§ Exercise details: Print each line of the listing once more, precisely as given.

§ Dataset content:
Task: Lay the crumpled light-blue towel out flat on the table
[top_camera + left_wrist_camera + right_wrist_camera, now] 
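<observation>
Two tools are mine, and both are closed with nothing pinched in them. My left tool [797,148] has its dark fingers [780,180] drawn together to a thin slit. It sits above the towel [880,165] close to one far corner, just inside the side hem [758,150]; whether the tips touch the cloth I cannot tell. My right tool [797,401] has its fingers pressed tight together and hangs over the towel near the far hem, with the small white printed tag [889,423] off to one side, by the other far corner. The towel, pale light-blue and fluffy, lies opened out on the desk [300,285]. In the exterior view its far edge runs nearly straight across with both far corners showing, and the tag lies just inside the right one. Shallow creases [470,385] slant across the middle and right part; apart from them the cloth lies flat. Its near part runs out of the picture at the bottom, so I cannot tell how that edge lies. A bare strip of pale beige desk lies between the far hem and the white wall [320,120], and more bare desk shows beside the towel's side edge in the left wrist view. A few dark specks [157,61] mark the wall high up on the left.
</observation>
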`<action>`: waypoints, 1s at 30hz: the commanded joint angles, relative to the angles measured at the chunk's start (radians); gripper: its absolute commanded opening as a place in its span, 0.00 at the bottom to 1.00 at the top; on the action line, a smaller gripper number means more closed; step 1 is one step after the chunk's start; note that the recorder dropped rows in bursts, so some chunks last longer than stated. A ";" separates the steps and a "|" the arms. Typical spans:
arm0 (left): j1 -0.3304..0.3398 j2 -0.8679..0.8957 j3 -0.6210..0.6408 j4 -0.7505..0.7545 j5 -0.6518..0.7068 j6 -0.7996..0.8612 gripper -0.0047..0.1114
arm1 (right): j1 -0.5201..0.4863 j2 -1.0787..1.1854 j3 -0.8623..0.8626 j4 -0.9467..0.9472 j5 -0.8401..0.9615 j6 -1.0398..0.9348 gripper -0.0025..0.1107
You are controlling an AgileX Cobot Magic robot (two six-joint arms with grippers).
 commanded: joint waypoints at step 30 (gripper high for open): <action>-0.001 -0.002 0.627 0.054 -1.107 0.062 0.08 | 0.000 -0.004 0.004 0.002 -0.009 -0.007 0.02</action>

§ Response to the exercise:
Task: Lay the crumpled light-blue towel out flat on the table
[top_camera + left_wrist_camera + right_wrist_camera, now] 
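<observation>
Two tools are mine, and both are closed with nothing pinched in them. My left tool [797,148] has its dark fingers [780,180] drawn together to a thin slit. It sits above the towel [880,165] close to one far corner, just inside the side hem [758,150]; whether the tips touch the cloth I cannot tell. My right tool [797,401] has its fingers pressed tight together and hangs over the towel near the far hem, with the small white printed tag [889,423] off to one side, by the other far corner. The towel, pale light-blue and fluffy, lies opened out on the desk [300,285]. In the exterior view its far edge runs nearly straight across with both far corners showing, and the tag lies just inside the right one. Shallow creases [470,385] slant across the middle and right part; apart from them the cloth lies flat. Its near part runs out of the picture at the bottom, so I cannot tell how that edge lies. A bare strip of pale beige desk lies between the far hem and the white wall [320,120], and more bare desk shows beside the towel's side edge in the left wrist view. A few dark specks [157,61] mark the wall high up on the left.
</observation>
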`<action>`: waypoints, 1s at 30hz: the commanded joint angles, relative to the angles measured at the chunk's start (radians); gripper: its absolute commanded opening as a place in its span, 0.00 at the bottom to 1.00 at the top; on the action line, a smaller gripper number means more closed; step 1 is one step after the chunk's start; note that the recorder dropped rows in bursts, so some chunks last longer than stated. A ";" separates the steps and a "|" the arms. Typical spans:
arm0 (left): j1 -0.3304..0.3398 j2 -0.8679..0.8957 j3 -0.6210..0.6408 j4 -0.7505..0.7545 j5 -0.6518..0.7068 j6 -0.7996..0.8612 gripper -0.0047..0.1114
arm1 (right): j1 -0.5201..0.4863 j2 -1.0787..1.1854 j3 -0.8623..0.8626 j4 -0.9467..0.9472 j5 -0.8401..0.9615 j6 -1.0398..0.9348 gripper -0.0025..0.1107
You are controlling an AgileX Cobot Magic robot (two six-joint arms with grippers).
 commanded: joint waypoints at step 30 (gripper high for open): <action>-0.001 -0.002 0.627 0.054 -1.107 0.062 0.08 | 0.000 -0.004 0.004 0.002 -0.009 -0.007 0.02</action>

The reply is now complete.